EXERCISE DETAILS: If a line of the data below holds the string "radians", copy it.

TASK INPUT:
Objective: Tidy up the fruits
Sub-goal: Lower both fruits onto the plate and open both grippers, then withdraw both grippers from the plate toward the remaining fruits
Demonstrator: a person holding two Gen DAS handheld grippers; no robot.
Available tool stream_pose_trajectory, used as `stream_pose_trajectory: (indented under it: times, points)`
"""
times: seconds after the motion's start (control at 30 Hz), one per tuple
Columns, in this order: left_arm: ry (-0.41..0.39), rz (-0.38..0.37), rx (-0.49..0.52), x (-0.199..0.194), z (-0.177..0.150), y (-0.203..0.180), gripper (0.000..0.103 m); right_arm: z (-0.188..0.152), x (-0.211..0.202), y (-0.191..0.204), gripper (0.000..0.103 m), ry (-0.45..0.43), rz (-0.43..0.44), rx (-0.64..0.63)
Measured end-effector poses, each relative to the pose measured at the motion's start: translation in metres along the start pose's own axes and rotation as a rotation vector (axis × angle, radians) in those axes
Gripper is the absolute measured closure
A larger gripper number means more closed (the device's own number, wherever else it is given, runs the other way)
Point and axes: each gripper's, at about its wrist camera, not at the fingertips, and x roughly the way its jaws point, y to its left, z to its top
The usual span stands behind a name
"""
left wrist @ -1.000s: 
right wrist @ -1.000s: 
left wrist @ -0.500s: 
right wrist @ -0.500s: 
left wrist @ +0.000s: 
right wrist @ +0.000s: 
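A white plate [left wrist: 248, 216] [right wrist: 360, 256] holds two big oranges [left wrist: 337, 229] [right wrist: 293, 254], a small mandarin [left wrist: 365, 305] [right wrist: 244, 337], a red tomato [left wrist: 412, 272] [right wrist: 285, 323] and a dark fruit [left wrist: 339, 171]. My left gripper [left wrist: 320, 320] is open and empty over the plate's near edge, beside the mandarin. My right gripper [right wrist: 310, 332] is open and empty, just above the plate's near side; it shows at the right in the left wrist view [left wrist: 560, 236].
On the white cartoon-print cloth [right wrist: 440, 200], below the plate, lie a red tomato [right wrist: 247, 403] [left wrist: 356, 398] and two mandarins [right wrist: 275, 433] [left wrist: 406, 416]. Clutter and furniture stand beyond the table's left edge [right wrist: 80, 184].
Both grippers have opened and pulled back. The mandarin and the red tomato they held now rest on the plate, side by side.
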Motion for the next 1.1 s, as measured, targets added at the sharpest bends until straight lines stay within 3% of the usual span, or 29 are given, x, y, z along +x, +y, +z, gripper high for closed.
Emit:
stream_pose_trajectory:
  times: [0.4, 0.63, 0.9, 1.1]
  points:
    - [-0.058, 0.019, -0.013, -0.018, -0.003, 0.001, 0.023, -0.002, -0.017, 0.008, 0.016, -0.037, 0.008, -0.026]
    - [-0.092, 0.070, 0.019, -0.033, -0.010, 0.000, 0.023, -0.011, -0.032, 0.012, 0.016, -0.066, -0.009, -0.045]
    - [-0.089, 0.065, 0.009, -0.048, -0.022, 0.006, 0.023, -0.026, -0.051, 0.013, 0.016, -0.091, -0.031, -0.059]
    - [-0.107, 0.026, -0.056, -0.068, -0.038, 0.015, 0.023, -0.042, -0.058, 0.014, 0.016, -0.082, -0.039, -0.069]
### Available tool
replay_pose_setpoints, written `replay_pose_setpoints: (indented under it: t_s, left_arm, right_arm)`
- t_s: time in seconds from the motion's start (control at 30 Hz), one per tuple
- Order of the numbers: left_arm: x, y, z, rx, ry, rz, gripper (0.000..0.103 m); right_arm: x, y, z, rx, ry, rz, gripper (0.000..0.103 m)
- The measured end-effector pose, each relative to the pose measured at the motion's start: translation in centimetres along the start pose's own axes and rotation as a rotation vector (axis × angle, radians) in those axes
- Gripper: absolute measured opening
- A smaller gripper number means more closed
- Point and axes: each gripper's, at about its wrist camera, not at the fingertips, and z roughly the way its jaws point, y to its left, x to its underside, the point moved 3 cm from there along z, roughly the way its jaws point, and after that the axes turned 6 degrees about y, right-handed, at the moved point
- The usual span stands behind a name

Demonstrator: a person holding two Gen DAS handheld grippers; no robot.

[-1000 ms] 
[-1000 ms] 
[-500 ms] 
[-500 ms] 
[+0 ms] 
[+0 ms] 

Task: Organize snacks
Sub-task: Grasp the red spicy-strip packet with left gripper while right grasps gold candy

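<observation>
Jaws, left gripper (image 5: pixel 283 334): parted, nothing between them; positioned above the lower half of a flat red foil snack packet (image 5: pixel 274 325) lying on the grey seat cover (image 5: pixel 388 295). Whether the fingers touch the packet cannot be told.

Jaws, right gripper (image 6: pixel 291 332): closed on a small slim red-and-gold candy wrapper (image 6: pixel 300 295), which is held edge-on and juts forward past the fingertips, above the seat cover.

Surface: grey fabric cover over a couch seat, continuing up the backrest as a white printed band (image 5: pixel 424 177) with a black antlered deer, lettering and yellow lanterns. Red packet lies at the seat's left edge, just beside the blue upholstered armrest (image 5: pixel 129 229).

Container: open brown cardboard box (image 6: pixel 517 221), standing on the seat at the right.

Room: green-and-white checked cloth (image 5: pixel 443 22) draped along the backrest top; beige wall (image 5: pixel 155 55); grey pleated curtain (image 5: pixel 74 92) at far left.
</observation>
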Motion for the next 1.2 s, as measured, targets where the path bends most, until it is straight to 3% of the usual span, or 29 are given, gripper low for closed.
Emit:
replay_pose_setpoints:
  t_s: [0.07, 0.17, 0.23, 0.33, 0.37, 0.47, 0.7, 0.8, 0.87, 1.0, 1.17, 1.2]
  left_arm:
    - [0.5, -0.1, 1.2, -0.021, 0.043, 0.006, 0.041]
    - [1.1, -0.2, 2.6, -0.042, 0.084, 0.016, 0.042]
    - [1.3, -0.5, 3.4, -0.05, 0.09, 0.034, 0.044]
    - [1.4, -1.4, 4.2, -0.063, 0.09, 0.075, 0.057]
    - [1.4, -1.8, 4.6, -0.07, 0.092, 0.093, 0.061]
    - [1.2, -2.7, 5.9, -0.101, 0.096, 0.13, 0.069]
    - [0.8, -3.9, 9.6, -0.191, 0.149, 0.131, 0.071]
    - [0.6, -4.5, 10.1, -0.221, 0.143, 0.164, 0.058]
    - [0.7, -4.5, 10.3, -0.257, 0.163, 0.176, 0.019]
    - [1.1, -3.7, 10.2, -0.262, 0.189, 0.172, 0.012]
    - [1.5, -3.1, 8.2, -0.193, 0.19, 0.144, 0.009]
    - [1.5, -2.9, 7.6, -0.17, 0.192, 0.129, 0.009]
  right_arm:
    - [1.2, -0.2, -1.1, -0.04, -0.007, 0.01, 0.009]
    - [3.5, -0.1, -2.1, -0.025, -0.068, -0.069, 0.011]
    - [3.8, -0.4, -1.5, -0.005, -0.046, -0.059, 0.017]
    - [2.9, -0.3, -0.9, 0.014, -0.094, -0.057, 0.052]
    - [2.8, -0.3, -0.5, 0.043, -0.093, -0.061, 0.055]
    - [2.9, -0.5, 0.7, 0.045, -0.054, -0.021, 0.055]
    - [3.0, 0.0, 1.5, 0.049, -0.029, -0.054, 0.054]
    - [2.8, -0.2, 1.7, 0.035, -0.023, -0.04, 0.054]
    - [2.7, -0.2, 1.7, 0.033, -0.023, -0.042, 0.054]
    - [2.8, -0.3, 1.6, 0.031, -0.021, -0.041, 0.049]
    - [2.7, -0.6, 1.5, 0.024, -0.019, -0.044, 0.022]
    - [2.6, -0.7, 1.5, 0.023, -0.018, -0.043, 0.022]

YOUR SOLUTION:
Measured end-effector poses, each relative to the pose measured at the motion's start: translation in metres along the start pose's own axes and rotation as a rotation vector (axis × angle, radians) in those axes
- The measured end-effector pose, each relative to the pose measured at the motion's start: translation in centimetres along the start pose's own axes and rotation as a rotation vector (axis × angle, radians) in those axes

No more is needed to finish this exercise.